> **TASK OBJECTIVE**
Look through the material and copy each line holding "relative".

> **STUDY MATERIAL**
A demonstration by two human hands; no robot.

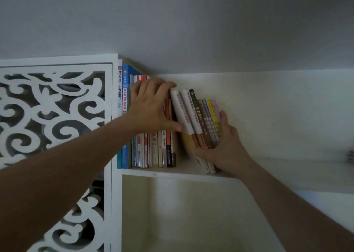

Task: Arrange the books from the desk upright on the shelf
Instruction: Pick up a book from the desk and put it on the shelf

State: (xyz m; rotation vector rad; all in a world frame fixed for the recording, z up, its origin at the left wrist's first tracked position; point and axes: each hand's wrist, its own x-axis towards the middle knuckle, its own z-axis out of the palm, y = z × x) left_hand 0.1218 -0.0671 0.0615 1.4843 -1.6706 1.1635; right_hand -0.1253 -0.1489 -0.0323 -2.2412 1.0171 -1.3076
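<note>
Left hand (151,106) spread flat vs upright row (153,150); right hand (224,144) cupping leaning batch (199,121). Could slide out at base if let go early, shelf (172,172) slick.

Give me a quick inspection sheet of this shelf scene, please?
Surface: white shelf, open cubby below.
Job's things: upright books at the left end; leaning books beside them, tilted left, not yet upright.
Clutter: blurred object at the right edge, cannot tell what.
Hands: left hand rests on the upright books; right hand holds the leaning books.
Cables: nothing seen.
Surroundings: carved white panel at left, grey wall above.
</note>
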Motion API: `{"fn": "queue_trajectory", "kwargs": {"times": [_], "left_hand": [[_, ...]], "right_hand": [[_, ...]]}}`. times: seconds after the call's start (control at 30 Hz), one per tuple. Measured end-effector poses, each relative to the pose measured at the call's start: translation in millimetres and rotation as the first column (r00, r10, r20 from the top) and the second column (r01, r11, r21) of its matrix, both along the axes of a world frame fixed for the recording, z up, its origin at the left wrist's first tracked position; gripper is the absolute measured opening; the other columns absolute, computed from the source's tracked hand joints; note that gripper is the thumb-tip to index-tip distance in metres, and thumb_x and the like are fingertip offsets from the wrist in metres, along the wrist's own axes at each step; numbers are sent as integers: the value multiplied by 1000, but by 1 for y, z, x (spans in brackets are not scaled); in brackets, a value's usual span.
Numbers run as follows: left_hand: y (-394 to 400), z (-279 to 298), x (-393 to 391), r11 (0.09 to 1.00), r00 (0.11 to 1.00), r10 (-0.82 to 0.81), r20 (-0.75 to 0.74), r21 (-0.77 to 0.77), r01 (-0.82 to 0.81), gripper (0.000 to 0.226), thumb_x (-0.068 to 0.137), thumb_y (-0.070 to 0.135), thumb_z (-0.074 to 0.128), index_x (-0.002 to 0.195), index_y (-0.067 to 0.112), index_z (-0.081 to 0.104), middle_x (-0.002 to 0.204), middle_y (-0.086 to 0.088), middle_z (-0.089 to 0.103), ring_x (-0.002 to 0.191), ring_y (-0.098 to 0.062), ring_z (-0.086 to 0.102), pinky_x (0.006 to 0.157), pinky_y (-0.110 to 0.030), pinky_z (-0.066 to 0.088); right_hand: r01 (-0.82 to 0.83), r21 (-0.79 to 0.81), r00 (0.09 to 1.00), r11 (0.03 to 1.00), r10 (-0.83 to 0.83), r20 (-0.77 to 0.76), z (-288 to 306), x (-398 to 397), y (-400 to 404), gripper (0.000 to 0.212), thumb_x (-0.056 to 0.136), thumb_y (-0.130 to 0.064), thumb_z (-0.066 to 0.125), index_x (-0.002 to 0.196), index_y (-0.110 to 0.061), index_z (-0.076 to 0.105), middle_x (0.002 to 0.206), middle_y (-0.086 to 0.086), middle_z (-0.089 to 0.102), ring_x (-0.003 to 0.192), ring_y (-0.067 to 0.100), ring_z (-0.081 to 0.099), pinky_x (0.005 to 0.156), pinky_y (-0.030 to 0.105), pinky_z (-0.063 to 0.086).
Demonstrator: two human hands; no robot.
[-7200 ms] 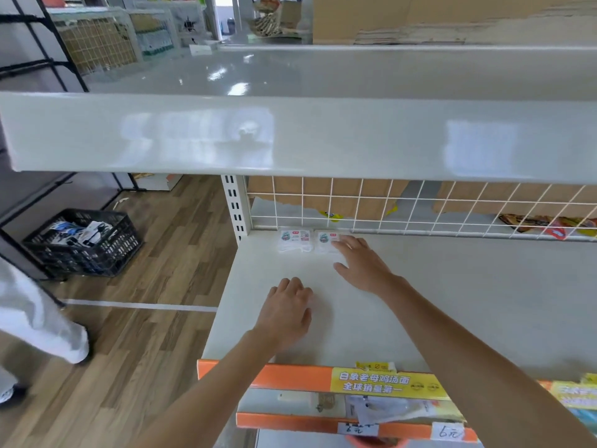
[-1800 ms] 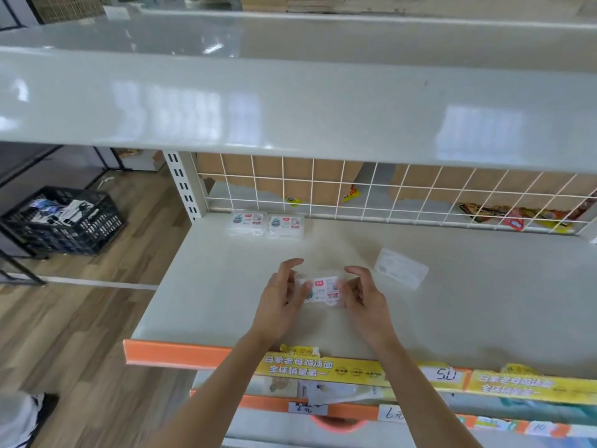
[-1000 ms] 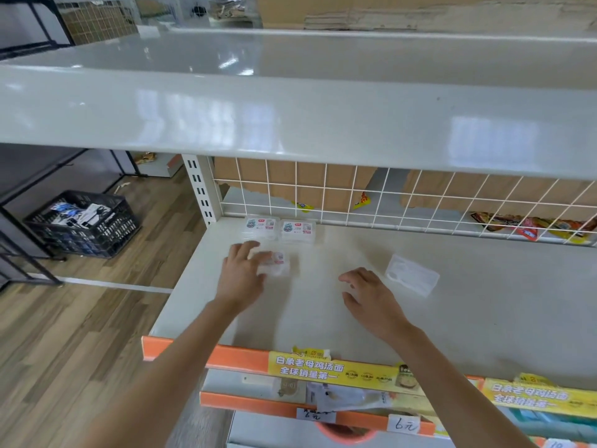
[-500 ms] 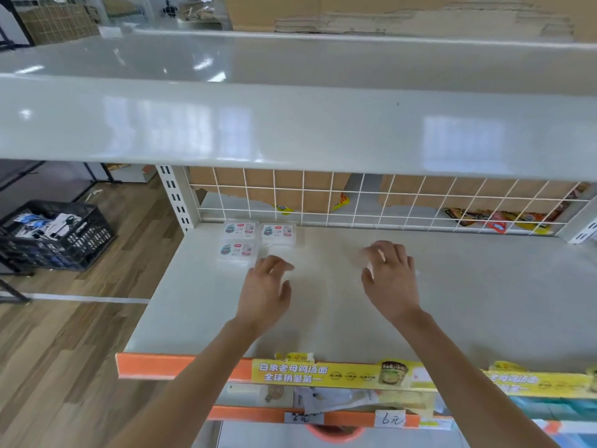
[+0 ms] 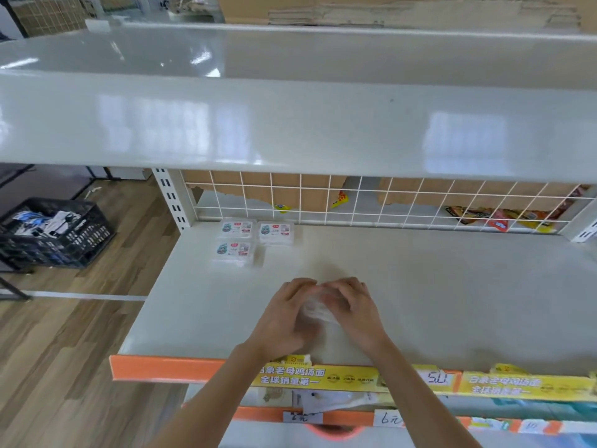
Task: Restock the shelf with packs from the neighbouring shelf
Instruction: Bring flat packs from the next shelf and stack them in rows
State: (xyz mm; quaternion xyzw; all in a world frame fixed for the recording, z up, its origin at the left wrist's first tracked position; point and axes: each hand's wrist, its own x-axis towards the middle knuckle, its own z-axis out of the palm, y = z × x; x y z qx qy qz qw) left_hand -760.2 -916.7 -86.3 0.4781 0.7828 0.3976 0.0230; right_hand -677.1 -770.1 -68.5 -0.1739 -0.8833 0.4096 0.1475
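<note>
We are working at the shelf [image 5: 420, 302], a wide pale board with an orange front strip and a white wire grid [image 5: 355, 202] at its back. Most of the board is bare, so we judge the restocking to be at an early stage.

Done so far: three packs lie flat in the back left corner. Two sit side by side against the grid, the left pack [image 5: 235, 228] and the right pack [image 5: 276, 232], just beside each other. A third pack [image 5: 234, 252] lies directly in front of the left one, starting a second row.

In hand: a fourth pack [image 5: 315, 310] is near the middle of the board toward the front edge, well apart from the placed group. Our left hand [image 5: 284, 318] and right hand [image 5: 352, 310] close in on it from either side, fingers curled over it. The picture is blurred here, so we cannot tell whether the pack rests on the board or is lifted.

Left to do: we judge that this pack belongs in the open spot in front of the right pack, and that many more must follow.

Appearance of the packs: small, flat, rectangular, clear or whitish wrapping, each with a printed label bearing a teal figure and a red mark. The held pack shows only as a pale translucent patch; no label is visible on it.
</note>
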Motion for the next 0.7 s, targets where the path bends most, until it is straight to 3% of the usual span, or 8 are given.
{"fn": "queue_trajectory", "kwargs": {"times": [0.07, 0.17, 0.27, 0.33, 0.4, 0.43, 0.57, 0.7], "left_hand": [[1, 1, 0, 1000, 999, 27, 40, -7, -27, 55, 73, 35, 67, 123, 20, 53, 124, 14, 43, 111, -9, 44, 94, -11, 34], [2, 2, -2, 996, 993, 83, 78, 10, -84, 54, 78, 48, 54, 123, 18, 53, 124, 12, 46, 104, -8, 44, 87, -6, 33], [1, 6, -2, 986, 981, 162, 110, 21, -165, 47, 86, 49, 53, 122, 18, 54, 110, 13, 53, 91, -5, 47, 81, -12, 38], [1, 9, -1, 960, 940, 269, 211, 25, -280, 41, 91, 48, 42, 121, 21, 52, 92, 6, 57, 80, -8, 53, 72, -21, 43], [0, 9, -2, 940, 905, 306, 297, 60, -337, 39, 92, 49, 38, 122, 25, 45, 86, 2, 62, 79, -13, 59, 67, -22, 43], [0, 9, -1, 942, 907, 292, 304, 71, -327, 37, 92, 45, 43, 124, 26, 42, 87, 4, 62, 80, -14, 59, 68, -22, 42], [1, 8, 1, 970, 958, 237, 163, 9, -242, 64, 75, 40, 65, 130, 19, 40, 115, 12, 43, 101, -12, 46, 85, -22, 42], [0, 7, -2, 970, 964, 243, 111, -20, -243, 76, 75, 37, 70, 138, 12, 35, 126, 3, 37, 116, -13, 34, 98, -24, 35]], "right_hand": [[28, 101, 998, 995, -22, -58, -6, 2, -4, 52, 70, -53, 48, 107, -19, 64, 103, -7, 51, 98, 14, 44, 88, 27, 39], [-58, 14, 995, 998, 59, -77, -2, 4, -1, 59, 65, -55, 57, 113, -21, 57, 113, -10, 45, 105, 9, 37, 91, 14, 31], [-116, -195, 990, 974, 97, -104, -1, 8, 7, 42, 73, -35, 74, 110, -31, 54, 113, -11, 51, 105, 6, 46, 87, 8, 35], [-63, -278, 993, 959, 33, -113, -2, 9, 10, 38, 80, -24, 70, 110, -36, 50, 98, -6, 61, 86, 5, 56, 77, 12, 43], [15, -224, 995, 974, -37, -97, -3, 7, 8, 35, 86, -26, 63, 117, -29, 48, 74, -2, 60, 65, 5, 52, 64, 12, 41], [39, -169, 995, 985, -54, -85, -5, 5, 7, 36, 88, -28, 60, 121, -26, 47, 71, 0, 57, 65, 7, 50, 63, 13, 39], [56, 45, 991, 997, -50, -128, -13, 1, 5, 43, 87, -22, 62, 128, -18, 48, 111, -5, 45, 106, 11, 40, 90, 20, 34], [17, 192, 972, 981, 29, -232, -14, 2, 5, 33, 87, -27, 50, 120, -27, 52, 125, -4, 38, 115, 8, 29, 93, 15, 32]]}}
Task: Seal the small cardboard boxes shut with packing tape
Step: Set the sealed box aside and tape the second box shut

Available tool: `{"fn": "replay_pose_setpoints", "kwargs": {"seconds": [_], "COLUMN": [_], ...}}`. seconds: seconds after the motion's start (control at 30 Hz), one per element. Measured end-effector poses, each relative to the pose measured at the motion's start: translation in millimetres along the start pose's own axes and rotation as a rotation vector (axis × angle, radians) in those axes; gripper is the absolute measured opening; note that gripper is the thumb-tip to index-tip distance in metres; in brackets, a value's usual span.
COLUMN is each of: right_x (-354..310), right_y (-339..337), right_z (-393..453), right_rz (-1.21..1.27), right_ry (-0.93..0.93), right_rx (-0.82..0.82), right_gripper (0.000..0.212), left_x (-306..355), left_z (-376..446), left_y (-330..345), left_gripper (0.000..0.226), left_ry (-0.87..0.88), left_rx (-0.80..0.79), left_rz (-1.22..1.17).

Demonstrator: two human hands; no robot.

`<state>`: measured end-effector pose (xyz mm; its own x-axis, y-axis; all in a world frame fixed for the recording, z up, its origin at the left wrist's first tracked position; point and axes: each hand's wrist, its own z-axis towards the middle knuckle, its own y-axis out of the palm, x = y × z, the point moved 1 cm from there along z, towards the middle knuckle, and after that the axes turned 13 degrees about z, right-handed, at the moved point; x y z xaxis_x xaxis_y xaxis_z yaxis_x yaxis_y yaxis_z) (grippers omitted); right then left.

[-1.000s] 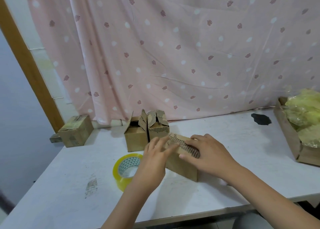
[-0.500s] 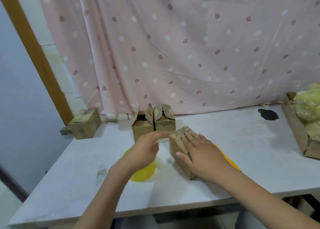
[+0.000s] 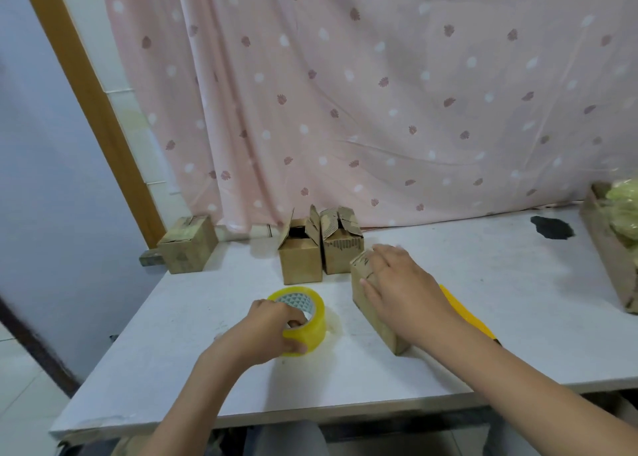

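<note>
Currently, four small boxes stand on the table (image 3: 448, 317): the right hand (image 3: 404, 293) presses flat-fingered on one box (image 3: 371, 309), two open-flapped boxes (image 3: 319, 248) stand behind, one closed box (image 3: 188, 245) sits far left, while the left hand (image 3: 267, 331) grips the single tape roll (image 3: 303, 319).

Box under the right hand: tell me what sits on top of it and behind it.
The right hand lies flat on the box, covering its flaps. Behind it stand two boxes with raised flaps. A yellow object pokes out beyond the wrist, mostly hidden.
</note>
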<state>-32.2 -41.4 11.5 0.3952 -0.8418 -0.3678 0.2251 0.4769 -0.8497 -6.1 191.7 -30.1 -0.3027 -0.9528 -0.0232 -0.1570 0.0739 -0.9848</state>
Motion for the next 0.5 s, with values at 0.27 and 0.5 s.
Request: {"fn": "replay_pose_setpoints", "kwargs": {"seconds": [0.27,0.5], "right_x": [-31.5,-27.4], "right_y": [42.2,63.1], "right_z": [-10.9,2.1], "right_rz": [0.365,0.578], "right_ry": [0.108,0.323], "right_rx": [-0.176,-0.065], "right_gripper": [0.057,0.041], "left_x": [-12.9,-13.5], "left_z": [-8.6,-16.9], "left_y": [-15.3,-19.4], "left_gripper": [0.018,0.015], "left_ry": [0.073,0.140], "left_rx": [0.222,0.258], "left_rz": [-0.107,-0.157]}}
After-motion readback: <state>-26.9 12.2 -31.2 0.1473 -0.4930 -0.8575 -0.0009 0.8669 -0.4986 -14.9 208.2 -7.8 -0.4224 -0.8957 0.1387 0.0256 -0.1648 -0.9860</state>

> **EXERCISE OUTPUT**
Motion API: `{"fn": "queue_trajectory", "kwargs": {"times": [_], "left_hand": [[_, ...]], "right_hand": [[_, ...]]}}`. times: seconds after the call's start (control at 30 Hz), one per tuple. Measured end-effector poses, each relative to the pose measured at the call's start: translation in millimetres and rotation as the first column (r00, r10, r20 from the top) and the second column (r01, r11, r21) of its matrix, both along the axes of a world frame fixed for the recording, z up, its origin at the left wrist's first tracked position; gripper is the absolute measured opening; the other columns absolute, computed from the source's tracked hand joints; note that gripper is the thumb-tip to index-tip distance in metres, and thumb_x and the like are fingertip offsets from the wrist in metres, along the wrist's own axes at each step; numbers are sent as integers: the value multiplied by 1000, but by 1 for y, z, x (spans in brackets are not scaled); in brackets, a value's usual span.
Available tool: `{"fn": "replay_pose_setpoints", "kwargs": {"seconds": [_], "COLUMN": [_], ...}}`. seconds: seconds after the motion's start (control at 30 Hz), one per element. Measured end-effector poses, each relative to the pose measured at the motion's start: translation in millimetres along the start pose's own axes and rotation as a rotation vector (axis × angle, radians) in those axes; gripper is the absolute measured opening; note that gripper is the thumb-tip to index-tip distance in metres; in brackets, a value's usual span.

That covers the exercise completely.